#### Work task
Once you reach the line containing "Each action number" in the entries below, write out that line and each one after it down to the line containing "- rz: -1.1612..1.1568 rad", exactly and with nothing added.

#### Supplied entries
━━━━━━━━━━━━━━━━━━━━

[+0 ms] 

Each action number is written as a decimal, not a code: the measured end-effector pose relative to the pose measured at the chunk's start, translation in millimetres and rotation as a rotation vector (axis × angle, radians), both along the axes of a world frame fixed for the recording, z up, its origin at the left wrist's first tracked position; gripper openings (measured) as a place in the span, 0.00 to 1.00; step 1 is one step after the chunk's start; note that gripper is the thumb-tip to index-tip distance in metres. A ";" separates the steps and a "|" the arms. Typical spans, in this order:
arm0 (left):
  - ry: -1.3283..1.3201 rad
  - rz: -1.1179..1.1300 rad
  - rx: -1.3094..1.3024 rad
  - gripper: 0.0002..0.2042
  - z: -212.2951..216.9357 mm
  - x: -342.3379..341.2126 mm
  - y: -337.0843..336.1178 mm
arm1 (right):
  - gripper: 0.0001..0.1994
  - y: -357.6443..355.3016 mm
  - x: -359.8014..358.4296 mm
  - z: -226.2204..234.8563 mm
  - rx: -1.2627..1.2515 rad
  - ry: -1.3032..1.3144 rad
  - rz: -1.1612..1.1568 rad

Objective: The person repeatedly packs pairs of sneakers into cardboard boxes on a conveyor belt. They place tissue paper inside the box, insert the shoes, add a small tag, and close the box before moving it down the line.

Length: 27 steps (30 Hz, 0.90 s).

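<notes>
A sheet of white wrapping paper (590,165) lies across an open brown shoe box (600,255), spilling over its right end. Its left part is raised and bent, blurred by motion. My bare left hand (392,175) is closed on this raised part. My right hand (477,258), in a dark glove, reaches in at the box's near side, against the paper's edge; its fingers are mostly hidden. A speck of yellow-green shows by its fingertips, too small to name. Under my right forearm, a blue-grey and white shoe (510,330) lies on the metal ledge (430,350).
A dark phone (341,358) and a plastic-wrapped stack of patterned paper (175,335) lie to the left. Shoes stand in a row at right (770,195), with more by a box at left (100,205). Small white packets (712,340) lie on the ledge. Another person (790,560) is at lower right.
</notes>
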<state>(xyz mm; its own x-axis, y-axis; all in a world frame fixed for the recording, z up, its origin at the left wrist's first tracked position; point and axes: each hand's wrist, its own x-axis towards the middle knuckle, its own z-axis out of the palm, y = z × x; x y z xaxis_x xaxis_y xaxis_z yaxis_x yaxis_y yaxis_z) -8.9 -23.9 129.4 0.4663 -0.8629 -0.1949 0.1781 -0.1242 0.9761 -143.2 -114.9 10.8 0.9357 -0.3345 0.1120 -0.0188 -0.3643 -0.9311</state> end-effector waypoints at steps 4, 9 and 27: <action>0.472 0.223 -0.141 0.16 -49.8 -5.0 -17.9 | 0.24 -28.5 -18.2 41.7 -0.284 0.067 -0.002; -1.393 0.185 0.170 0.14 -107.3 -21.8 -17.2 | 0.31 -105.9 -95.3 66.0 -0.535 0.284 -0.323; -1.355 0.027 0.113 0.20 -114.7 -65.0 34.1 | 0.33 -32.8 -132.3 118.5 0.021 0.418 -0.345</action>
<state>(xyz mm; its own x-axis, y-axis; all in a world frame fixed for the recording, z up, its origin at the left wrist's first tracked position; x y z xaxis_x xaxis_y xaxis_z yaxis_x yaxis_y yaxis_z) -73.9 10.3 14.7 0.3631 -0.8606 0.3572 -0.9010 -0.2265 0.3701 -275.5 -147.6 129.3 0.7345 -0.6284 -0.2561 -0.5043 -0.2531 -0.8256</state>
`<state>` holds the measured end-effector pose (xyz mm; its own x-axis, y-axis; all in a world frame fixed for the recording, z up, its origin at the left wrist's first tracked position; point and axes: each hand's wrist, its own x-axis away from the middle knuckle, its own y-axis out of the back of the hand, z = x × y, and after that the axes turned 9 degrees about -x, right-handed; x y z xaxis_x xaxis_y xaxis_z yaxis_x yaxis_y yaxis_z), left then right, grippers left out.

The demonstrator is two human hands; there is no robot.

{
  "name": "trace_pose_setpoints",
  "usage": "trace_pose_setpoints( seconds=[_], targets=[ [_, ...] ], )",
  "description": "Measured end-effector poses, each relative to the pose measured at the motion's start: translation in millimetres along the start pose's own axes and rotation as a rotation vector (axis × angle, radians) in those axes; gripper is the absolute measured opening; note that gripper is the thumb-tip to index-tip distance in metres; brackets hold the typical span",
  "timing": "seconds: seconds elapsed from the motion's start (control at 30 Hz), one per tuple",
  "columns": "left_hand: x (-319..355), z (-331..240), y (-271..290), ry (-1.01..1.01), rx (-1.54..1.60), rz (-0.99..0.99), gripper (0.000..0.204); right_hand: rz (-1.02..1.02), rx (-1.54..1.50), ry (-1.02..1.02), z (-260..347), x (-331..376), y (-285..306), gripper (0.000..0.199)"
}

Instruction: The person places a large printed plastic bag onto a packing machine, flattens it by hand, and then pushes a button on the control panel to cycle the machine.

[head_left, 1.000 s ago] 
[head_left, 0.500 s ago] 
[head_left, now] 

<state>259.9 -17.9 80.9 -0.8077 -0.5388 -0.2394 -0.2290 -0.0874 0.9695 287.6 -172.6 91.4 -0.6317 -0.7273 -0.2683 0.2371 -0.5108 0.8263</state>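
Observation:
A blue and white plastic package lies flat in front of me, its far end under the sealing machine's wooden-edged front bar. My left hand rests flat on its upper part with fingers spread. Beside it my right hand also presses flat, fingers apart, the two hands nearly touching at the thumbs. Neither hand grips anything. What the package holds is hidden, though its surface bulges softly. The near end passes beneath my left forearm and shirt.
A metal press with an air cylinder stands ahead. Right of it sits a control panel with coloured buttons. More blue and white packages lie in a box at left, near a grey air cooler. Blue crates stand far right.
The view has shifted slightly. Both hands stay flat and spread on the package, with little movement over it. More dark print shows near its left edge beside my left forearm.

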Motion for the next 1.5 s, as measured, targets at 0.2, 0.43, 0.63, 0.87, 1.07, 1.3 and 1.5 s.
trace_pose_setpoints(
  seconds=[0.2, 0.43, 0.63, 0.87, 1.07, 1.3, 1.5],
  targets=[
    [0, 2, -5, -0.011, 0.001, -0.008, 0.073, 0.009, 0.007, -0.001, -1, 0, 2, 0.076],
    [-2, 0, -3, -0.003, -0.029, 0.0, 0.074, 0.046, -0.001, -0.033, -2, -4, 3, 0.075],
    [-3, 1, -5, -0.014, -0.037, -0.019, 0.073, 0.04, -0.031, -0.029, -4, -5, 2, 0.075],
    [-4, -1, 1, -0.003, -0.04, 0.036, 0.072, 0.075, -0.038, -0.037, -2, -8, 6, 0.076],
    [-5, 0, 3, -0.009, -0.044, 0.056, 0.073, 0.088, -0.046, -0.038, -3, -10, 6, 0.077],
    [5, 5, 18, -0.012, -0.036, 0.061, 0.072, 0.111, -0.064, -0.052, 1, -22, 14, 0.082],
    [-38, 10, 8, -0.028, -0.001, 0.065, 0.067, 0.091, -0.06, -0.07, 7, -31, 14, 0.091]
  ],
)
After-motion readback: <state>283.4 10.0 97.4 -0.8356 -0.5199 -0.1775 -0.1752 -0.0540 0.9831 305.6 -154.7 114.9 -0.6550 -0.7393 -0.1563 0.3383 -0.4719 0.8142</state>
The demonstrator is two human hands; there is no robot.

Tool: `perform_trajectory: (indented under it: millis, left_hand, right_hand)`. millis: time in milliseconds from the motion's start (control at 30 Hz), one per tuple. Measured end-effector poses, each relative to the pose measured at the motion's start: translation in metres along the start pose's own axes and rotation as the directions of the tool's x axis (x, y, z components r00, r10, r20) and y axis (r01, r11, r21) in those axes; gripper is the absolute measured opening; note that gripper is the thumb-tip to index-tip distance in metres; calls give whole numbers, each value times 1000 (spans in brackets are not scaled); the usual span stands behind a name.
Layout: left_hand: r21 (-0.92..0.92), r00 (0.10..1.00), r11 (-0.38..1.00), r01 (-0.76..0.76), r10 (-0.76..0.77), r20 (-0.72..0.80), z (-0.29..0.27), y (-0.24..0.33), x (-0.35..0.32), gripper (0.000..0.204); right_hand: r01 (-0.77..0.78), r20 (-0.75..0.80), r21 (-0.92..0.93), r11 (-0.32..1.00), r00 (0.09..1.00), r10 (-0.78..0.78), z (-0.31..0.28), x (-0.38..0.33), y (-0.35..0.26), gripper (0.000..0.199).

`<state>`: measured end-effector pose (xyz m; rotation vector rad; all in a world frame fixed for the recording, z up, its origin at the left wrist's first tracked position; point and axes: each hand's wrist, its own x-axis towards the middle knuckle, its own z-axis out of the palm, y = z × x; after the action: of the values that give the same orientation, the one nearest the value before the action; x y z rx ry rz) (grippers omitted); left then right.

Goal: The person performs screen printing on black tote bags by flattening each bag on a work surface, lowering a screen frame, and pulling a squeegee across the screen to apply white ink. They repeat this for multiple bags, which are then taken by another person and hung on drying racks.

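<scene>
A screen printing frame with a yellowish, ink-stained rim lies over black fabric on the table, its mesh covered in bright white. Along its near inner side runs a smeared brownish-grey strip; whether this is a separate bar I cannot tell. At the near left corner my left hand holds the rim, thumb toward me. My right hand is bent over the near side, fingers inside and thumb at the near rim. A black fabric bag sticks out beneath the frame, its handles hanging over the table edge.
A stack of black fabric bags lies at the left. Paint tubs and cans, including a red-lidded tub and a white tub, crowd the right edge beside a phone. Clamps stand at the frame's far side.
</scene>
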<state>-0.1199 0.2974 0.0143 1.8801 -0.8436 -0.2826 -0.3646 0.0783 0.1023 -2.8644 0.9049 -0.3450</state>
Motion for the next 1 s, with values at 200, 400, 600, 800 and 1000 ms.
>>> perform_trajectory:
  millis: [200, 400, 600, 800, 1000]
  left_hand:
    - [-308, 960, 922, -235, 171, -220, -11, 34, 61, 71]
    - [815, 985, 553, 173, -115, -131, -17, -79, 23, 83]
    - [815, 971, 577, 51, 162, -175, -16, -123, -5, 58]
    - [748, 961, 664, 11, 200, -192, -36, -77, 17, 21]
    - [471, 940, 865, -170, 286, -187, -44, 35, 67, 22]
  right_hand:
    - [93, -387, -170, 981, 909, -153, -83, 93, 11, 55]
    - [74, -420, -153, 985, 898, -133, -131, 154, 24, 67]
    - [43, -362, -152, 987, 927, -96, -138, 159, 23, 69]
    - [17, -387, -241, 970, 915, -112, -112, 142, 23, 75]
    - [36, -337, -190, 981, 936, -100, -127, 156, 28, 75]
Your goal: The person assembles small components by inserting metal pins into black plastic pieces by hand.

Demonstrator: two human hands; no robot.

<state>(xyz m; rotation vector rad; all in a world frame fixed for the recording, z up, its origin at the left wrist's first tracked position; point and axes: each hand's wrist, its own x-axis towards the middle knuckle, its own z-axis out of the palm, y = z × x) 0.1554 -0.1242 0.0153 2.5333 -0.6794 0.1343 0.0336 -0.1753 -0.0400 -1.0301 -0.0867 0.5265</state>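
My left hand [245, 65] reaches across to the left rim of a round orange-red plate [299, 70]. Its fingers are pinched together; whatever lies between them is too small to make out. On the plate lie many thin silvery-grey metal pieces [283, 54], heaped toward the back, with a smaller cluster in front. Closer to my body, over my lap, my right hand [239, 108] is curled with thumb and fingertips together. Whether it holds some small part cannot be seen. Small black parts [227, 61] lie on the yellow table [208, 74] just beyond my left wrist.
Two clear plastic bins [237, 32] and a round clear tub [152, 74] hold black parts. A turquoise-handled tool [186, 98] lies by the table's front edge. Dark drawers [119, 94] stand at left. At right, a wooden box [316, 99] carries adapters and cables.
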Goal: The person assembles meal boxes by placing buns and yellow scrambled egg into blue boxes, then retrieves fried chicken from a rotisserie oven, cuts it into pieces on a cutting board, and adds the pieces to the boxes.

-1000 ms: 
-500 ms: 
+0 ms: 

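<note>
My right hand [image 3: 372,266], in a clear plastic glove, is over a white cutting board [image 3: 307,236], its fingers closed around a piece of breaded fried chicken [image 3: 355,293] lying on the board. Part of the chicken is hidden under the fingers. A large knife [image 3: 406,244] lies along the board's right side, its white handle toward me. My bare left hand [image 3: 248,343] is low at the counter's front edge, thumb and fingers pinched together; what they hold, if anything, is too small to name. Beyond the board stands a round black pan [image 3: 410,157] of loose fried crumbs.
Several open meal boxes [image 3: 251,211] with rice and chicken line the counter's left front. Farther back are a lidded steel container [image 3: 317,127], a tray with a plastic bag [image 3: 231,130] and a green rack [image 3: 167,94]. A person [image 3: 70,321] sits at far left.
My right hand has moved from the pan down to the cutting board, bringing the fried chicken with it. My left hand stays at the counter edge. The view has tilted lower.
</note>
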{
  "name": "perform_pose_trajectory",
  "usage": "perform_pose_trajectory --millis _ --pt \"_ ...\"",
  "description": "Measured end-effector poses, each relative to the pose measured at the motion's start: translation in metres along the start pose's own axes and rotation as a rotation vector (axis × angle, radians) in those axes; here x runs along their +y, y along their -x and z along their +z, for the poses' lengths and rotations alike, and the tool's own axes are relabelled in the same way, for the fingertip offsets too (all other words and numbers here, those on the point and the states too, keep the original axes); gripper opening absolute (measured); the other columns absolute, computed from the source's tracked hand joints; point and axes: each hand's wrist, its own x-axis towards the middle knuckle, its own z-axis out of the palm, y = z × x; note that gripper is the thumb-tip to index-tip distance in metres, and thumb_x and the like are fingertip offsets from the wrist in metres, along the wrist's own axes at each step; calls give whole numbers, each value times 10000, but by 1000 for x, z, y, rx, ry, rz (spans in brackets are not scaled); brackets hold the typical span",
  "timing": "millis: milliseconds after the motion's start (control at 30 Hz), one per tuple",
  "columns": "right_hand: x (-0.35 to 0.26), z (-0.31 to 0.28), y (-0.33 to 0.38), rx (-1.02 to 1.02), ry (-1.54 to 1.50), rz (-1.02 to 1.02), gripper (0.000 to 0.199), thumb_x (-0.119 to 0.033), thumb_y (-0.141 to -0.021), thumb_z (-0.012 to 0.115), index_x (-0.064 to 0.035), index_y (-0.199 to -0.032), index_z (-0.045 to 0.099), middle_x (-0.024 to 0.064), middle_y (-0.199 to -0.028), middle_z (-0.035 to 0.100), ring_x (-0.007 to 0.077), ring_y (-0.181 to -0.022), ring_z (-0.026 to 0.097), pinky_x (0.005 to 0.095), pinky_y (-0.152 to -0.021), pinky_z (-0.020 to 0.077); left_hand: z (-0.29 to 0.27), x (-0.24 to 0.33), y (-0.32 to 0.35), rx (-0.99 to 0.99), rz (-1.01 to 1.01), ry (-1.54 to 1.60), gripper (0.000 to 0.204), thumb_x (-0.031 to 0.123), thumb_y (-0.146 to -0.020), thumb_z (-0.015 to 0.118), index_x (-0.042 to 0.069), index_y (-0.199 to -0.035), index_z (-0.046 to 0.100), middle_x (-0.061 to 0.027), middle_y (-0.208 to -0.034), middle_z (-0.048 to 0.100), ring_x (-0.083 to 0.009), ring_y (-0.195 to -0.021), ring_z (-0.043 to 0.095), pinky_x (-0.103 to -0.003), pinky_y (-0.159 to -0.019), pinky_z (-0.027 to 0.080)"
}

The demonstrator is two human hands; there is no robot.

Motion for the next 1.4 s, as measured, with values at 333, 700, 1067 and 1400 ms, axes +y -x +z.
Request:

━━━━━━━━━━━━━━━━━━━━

#### Output of the task
Each action number is written as a decimal, not a code: the measured end-effector pose relative to the pose measured at the chunk's start, translation in millimetres and rotation as a rotation vector (axis × angle, radians), both along the axes of a world frame fixed for the recording, z up, its origin at the left wrist's first tracked position; gripper openings (measured) as a place in the span, 0.00 to 1.00; step 1 is one step after the chunk's start; note that gripper is the thumb-tip to index-tip distance in metres. A ";" separates the steps and a "|" the arms. Typical spans, in this order:
arm0 (left):
  - ry: -1.3283..1.3201 rad
  - rz: -1.1179..1.1300 rad
  - rx: -1.3094..1.3024 rad
  - gripper: 0.0002..0.2042
  - z: -212.2951..216.9357 mm
  - x: -342.3379..341.2126 mm
  - y: -337.0843..336.1178 mm
arm1 (right):
  - gripper: 0.0001..0.1994
  - y: -357.6443..355.3016 mm
  - x: -359.8014..358.4296 mm
  - z: -226.2204..234.8563 mm
  - rx: -1.2627..1.2515 rad
  - ry: -1.3032..1.3144 rad
  - rz: -1.1612..1.1568 rad

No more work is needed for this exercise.